En dépit du durcissement de la législation en matière de répression des faits de corruption et de la mise en place de structures dédiées à la lutte contre ce fléau (haute autorité pour la bonne gouvernance, autorité de régulation des marchés publics, brigade de lutte contre la corruption, brigade de lutte contre le racket…), la corruption, la concussion prospère, elle se banalise, elle, se normalise. Au-delà des incantations publiques, des professions de foi du chef de l’État à combattre le fléau de la corruption, tout porte à croire que le président Ouattara a les mains liées par ses conditions d’accession au pouvoir.
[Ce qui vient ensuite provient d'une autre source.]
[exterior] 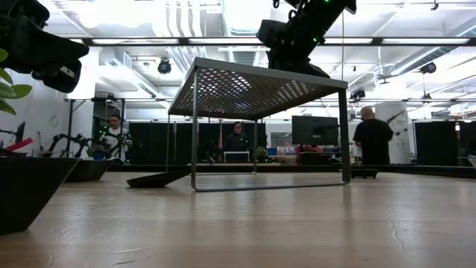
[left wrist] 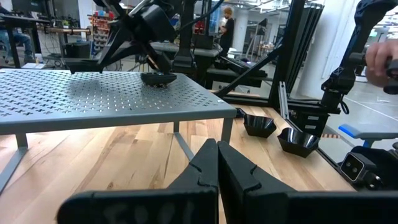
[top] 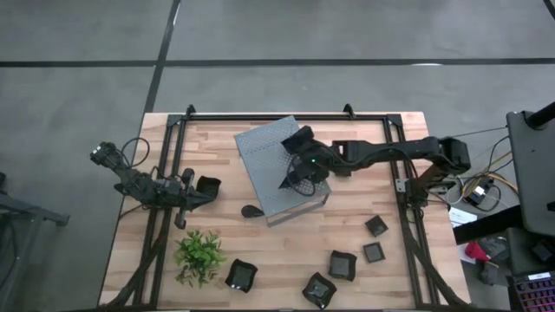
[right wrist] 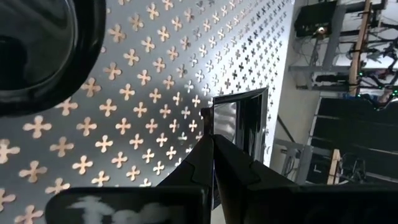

Un chef d’État, otage de ses alliances politiques et du retour d’ascenseur à ses fidèles

Il faut se l’avouer, les conditions d’accession au pouvoir du président Ouattara ont été pour le moins laborieuses. Soutenu par une rébellion armée, par une coalition de partis houphouétistes (le RHDP) et par la présence indéfectible de nombreux cadres de son parti qui ont tout sacrifié sur l’autel de son accession au pouvoir, le président ivoirien se voit dans l’obligation de remercier tout ce personnel politique et militaire à travers leurs nominations à des postes de responsabilité. Même allant jusqu’à fermer les yeux  sur leurs pratiques corruptives.

Jusqu’à ce jour aucun ponte du régime n’a été écroué pour faits de corruption, et pourtant Dieu seul sait si nombre d’entre eux devraient être derrière les barreaux pour enrichissement illicite, gabegie et abus de biens sociaux. Des nouveaux riches dont la fortune ne bénéficie d’aucune traçabilité hormis leur appartenance au régime actuel.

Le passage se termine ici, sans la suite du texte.